- Work instruction:
Every line below is to be set down again exactly; any image stays out.

- Given information:
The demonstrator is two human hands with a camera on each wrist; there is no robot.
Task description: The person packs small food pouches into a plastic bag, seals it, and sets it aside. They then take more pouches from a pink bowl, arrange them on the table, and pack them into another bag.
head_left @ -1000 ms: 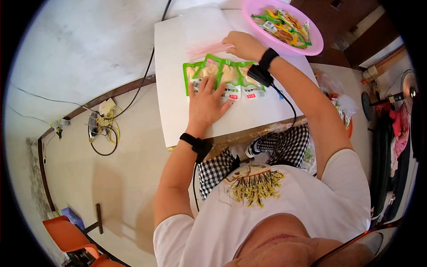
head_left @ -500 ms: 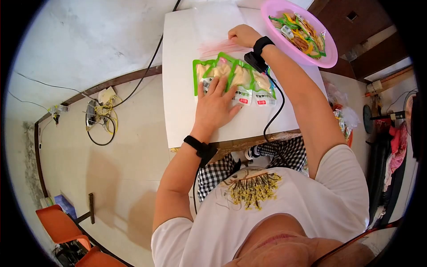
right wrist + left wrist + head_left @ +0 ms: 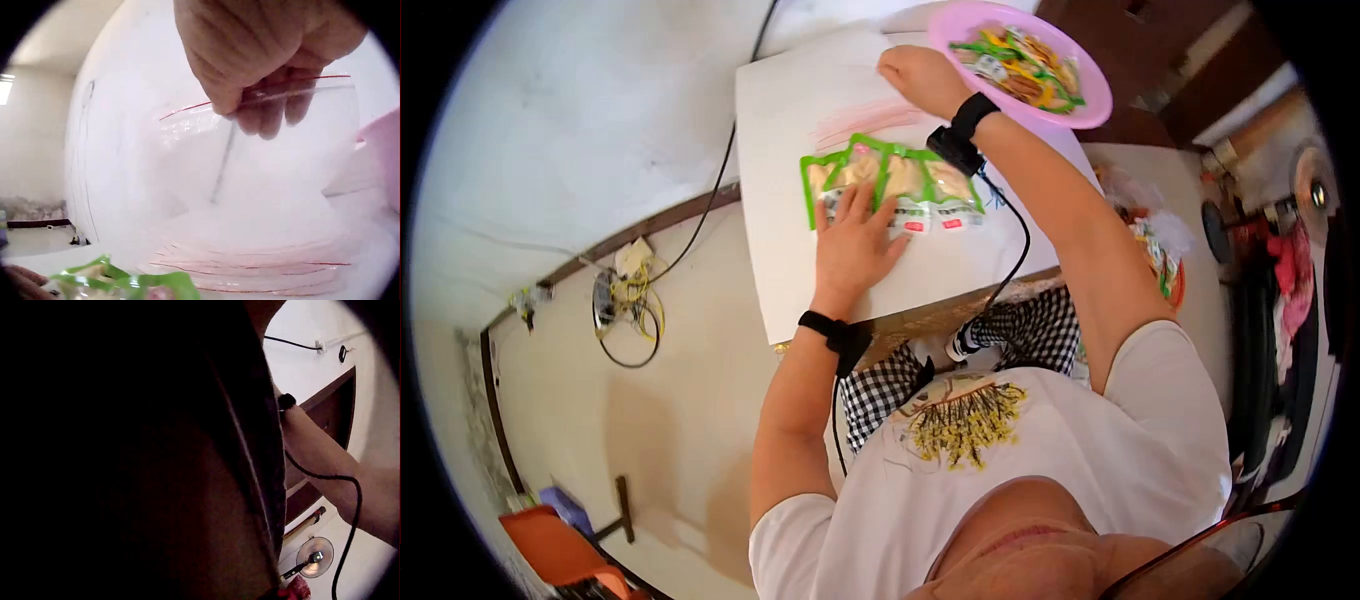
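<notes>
Right hand [image 3: 925, 80] away from the pile [image 3: 865, 122], a bag [image 3: 281, 156] held by its red-lined edge.

A second ago its fingertips were down at the pile's right end; now the hand is beyond the pile, toward the table's far edge, its back uppermost and fingertips hidden from the head view, while the wrist view has the bag hanging above the red lines; the wrist camera [image 3: 955, 150] has gone with it, uncovering most of the rightmost packet [image 3: 953, 190]; its cable [image 3: 1027, 235], which had met the table's [image 3: 785, 260] near edge close to the right corner, now crosses farther left; the head view itself has swung, so the table sits lower and more to the left.
</notes>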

- Answer section:
The demonstrator is two human hands with a camera on each wrist; there is no robot.
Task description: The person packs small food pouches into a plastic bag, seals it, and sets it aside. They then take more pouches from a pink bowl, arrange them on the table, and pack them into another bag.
head_left @ -1000 ms: 
head_left @ -500 ms: 
right wrist + left wrist + head_left @ +0 ms: 
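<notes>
Right hand [image 3: 925, 80] away from the pile [image 3: 865, 122], a bag [image 3: 281, 156] held by its red-lined edge.

A second ago its fingertips were down at the pile's right end; now the hand is beyond the pile, toward the table's far edge, its back uppermost and fingertips hidden from the head view, while the wrist view has the bag hanging above the red lines; the wrist camera [image 3: 955, 150] has gone with it, uncovering most of the rightmost packet [image 3: 953, 190]; its cable [image 3: 1027, 235], which had met the table's [image 3: 785, 260] near edge close to the right corner, now crosses farther left; the head view itself has swung, so the table sits lower and more to the left.
</notes>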

There is nothing further in this answer.